I have two puppies! Ella is 9 months old & a Carpathian Shepherd Dog, and Lincoln is 7 months old & is a German Shepherd/Labrador cross :) they are the light of my life! 





Thanking you muchos,
Lola Elizabeth

Tuesday, 18 December 2012

My Significant Loss

"I was recently inspired by a few videos that I saw on youtube regarding anxiety & depression. I lost my dad when I was 12 and have suffered with depression and panic attacks ever since. Now that I'm 20, I have made some massive changes in my life and seeing those girls speaking about their own experiences & how they changed their lives around really struck a chord with me.

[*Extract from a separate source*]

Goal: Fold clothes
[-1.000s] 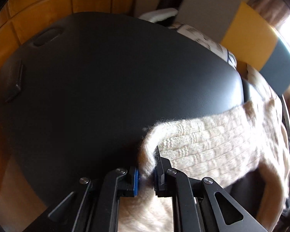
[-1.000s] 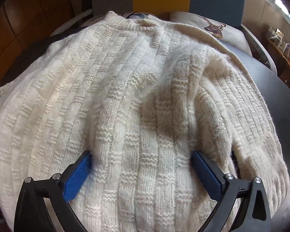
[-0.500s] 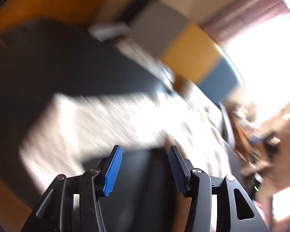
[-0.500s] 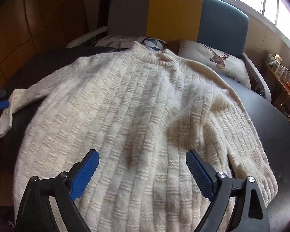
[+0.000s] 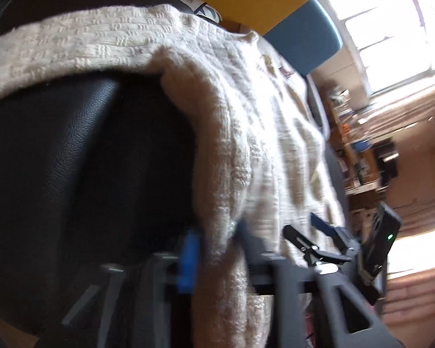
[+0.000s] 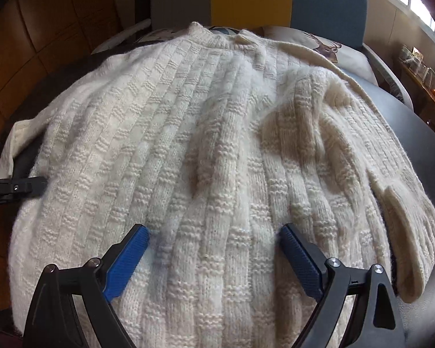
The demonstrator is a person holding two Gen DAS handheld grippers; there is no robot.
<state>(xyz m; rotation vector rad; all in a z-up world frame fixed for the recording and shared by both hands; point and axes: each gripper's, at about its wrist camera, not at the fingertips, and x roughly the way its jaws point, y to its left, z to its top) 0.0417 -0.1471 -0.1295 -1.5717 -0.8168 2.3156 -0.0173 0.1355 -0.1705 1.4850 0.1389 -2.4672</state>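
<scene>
Sweater (image 6: pixel 206 150) flat on desk (image 6: pixel 420 145); my left tool (image 5: pixel 214 249) just clamped its side edge, right tool (image 6: pixel 214 249) wide above.

Ahead of you stands a sofa (image 6: pixel 255 0) with a back in grey, yellow and blue panels, a deer-print cushion (image 6: pixel 324 46) on its seat. To your left the wall (image 6: pixel 52 26) is warm wooden panelling. On your right, bright windows (image 5: pixel 391 29) flood the room with daylight, and cluttered shelves (image 6: pixel 423 78) sit beneath them.
</scene>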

When I found out my dad had passed, I was on holiday in Greece. My grandma rang to tell my mum, who then told me. I ran away for hours, just crying by myself. As a result of my loss, I suffered memory loss, my psychiatrist explained it was a defence mechanism. My brain basically put a wall up between my conscious and memories relating to my dad. Unfortunately, when I was going through the dark periods of my childhood, there was no-one around who had been through anything similar or who had any idea how to support me. My mum was on her own - had no idea how to comfort me. My brother had moved out & rarely checked back in with us. None of my friends even seemed to notice that losing a parent would affect me. The teachers at my school provided me with no support just a 'we're sorry for your loss', one teacher even asked me in front of a class how I felt reading poems about fathers considering I'd lost mine. I felt so lost, alone and constantly in pain. I felt my counsellors were just going through 'the steps' and asking me to do stupid things - for example - one session involved pouring different colour sand into a jar to represent my father.... instead of actually talking to me about my feelings and allowing me to vent.

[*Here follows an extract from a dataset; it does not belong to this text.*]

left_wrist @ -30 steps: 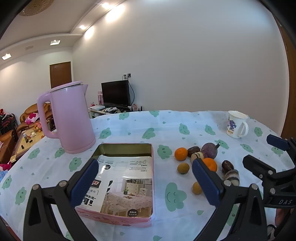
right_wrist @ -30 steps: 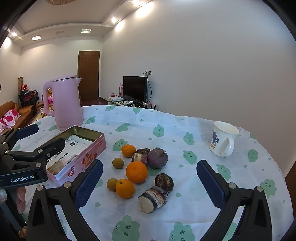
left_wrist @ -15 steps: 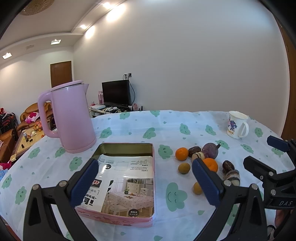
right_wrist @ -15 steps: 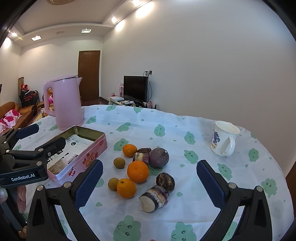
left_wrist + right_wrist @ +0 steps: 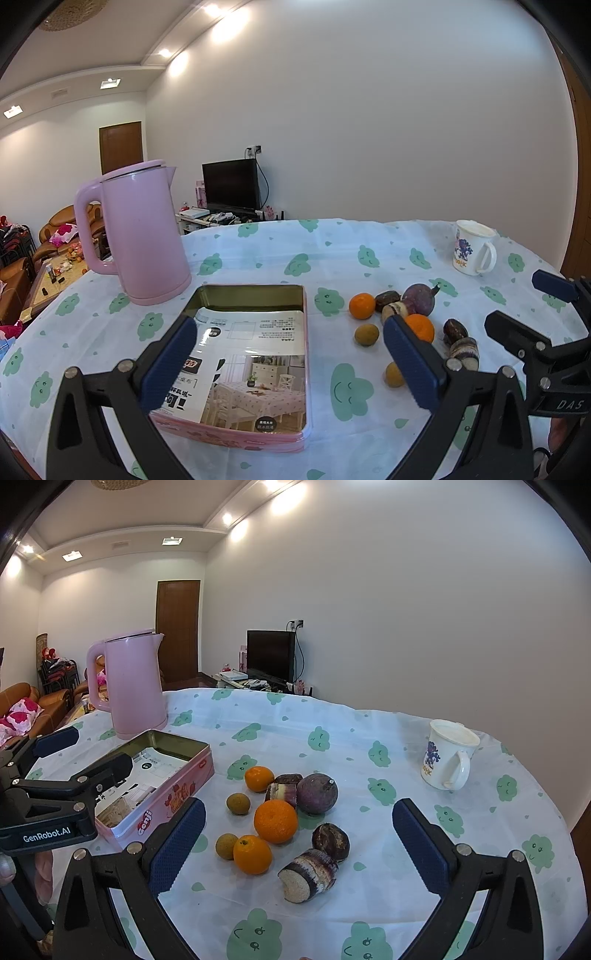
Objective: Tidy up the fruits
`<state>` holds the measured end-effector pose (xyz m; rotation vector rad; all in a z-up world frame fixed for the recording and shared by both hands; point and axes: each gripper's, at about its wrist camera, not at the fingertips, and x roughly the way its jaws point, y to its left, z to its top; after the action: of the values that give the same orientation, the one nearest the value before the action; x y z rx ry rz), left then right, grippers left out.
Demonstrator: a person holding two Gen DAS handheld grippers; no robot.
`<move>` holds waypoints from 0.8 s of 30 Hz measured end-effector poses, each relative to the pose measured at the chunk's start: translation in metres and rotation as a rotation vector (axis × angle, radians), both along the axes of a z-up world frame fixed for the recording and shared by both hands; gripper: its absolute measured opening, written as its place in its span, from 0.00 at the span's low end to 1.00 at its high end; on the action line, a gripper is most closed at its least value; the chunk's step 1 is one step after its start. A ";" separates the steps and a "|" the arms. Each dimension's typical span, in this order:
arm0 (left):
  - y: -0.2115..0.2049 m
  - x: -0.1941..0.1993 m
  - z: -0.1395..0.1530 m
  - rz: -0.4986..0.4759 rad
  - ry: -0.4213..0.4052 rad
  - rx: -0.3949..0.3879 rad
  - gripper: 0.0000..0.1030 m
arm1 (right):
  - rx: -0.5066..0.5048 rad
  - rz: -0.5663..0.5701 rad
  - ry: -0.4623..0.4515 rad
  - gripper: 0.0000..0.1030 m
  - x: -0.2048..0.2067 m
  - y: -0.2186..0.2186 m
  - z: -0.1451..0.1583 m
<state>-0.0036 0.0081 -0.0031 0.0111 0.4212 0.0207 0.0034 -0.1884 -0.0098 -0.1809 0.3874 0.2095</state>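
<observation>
1. Since no fruit is in a claw yet, the job looks like it is only at its start: picking which fruit to get first.
2. The pink tin [image 5: 192, 775] sits on the table, and all places here are told from it. It has no lid on, and a printed paper lies inside it. No fruit is in it.
3. The fruits lie in a small pile just beside the tin, on its mug side. There is a big orange [image 5: 275, 821], a small orange [image 5: 252, 854] in front of it, and one more orange [image 5: 259, 778] at the back.
4. Two little brown fruits [image 5: 238, 803] lie closest to the tin. A round purple fruit [image 5: 317, 793] and some dark cut chunks [image 5: 308, 875] lie on the far side of the pile.
5. The right claw [image 5: 295, 849] is wide open and holds nothing. It hangs over the pile, with the oranges between its two sides.
6. The left claw [image 5: 286, 363] is wide open too and holds nothing. It hangs above the tin.
7. I think the next move is for the right claw to go down and close softly on one orange. Round fruit can roll away.
8. The pink kettle [image 5: 140, 236] stands right behind the tin. The white mug [image 5: 448, 755] is well apart from it.
</observation>
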 end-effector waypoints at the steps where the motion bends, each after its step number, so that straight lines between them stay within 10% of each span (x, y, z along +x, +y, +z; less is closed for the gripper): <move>1: 0.000 0.000 0.000 -0.001 0.001 0.001 1.00 | 0.001 0.001 -0.001 0.99 0.000 0.000 0.000; 24: -0.006 -0.001 -0.007 -0.004 0.013 0.015 1.00 | 0.008 -0.001 0.003 0.99 0.000 -0.001 -0.003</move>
<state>-0.0047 0.0023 -0.0101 0.0264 0.4342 0.0198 0.0038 -0.1890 -0.0127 -0.1724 0.3896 0.2103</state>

So I closed myself off for a very long time, .and if anyone has been through something similar, you may know that this is the worst thing you can do. Being alone with your emptiness and the anger you feel could never be positive, and it resulted in me taking my aggression out on myself. Once again my psychiatrist explained that I had put up defences to protect myself remembering the pain and sadness I felt, I made myself numb to it, unless there was a trigger. For example, seeing something that reminded me of one of my few memories, anyone mentioning my father, people talking about their fathers. It sounds very obvious, but when you've been through a loss, no-one really mentions the F word, just incase, so when they would, the gates came down, the tears flooded and the violence began. I would become hysterical, all the pain would appear at once and it would be unstoppable for hours. When I was about 17, I think I finally went through the grieving period. I allowed myself to cry for days and visit my dad's grave which I had only done once previously. I finally asked my family what had happened the day that we lost him and why he was taken from us? - Something I had never been told.

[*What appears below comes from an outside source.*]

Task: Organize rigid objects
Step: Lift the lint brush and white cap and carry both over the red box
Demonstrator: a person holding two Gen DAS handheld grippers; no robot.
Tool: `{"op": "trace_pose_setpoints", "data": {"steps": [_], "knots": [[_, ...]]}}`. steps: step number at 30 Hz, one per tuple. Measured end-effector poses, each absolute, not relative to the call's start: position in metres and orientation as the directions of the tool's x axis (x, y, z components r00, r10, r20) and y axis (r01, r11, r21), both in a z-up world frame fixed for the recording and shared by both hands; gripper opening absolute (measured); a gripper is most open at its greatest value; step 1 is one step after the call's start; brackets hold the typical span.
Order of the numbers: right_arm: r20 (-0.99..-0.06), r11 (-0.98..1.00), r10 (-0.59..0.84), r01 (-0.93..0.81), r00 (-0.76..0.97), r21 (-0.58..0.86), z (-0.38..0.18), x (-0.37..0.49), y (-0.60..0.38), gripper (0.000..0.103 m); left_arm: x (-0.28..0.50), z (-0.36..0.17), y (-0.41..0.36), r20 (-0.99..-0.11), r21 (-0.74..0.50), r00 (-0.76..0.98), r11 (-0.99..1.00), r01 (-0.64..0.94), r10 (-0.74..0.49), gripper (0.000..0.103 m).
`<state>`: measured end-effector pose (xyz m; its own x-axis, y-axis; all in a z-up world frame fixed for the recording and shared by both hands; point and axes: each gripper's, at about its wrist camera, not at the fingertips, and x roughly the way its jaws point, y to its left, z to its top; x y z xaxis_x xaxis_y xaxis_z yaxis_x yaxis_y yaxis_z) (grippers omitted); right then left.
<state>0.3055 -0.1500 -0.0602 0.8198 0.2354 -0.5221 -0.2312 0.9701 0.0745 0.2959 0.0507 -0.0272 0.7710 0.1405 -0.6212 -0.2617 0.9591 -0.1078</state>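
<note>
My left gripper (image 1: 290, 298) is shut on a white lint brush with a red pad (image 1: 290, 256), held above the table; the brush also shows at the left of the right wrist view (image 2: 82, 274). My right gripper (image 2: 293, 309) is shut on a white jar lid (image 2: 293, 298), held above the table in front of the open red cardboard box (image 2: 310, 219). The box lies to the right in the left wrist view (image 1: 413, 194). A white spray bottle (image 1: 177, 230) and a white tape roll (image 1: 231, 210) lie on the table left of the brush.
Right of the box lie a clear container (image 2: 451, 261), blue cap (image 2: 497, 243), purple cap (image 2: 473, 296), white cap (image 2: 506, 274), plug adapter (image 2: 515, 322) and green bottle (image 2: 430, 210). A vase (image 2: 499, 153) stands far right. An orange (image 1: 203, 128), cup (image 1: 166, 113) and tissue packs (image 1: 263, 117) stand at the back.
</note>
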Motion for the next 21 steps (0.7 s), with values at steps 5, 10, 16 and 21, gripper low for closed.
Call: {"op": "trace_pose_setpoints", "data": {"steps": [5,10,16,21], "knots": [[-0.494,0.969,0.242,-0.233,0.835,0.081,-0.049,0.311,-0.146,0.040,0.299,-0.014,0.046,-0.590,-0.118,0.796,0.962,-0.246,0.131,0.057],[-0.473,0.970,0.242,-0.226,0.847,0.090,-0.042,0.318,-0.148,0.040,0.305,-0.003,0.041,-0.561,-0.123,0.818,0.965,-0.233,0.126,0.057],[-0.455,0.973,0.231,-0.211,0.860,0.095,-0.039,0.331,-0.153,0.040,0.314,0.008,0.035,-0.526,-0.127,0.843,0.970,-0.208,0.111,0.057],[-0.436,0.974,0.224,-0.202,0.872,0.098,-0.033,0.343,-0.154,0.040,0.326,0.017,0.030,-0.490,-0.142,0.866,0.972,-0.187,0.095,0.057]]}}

I finally got closure, and I'm not saying that I was 'healed', but it definitely helped me to get rid of some of that anger, and allowed me to put myself back together, one piece at a time. Three years on, I wouldn't say that I am completely over my loss, I do not think I ever will be. It is like a part of you in constantly missing, there's a hole in your heart that can never be filled. Every time you walk past a card shop around Fathers Day your heart aches, and every Christmas and Birthday is never a truly happy day because you always remember there's someone missing. It's important to always remember, I have to make him proud, every day I have to do something worth while that would make him think 'that's my girl'. It always hurts to think that my dad will never walk me down the aisle and that my children won't ever know their grandpa. Every day is a struggle, but I think I've reached a point in my journey where I use my dad as inspiration and as a source of strength. Make the most out of what I have, create the best chances I can for my future & cherish all the memories I have of the past."

I know this has been a very long & heavy post, but I wanted it to be the first thing I post about. I feel very relieved to have written my feelings down & I hope it helps someone somewhere. Everything else will be much more uplifting, promise!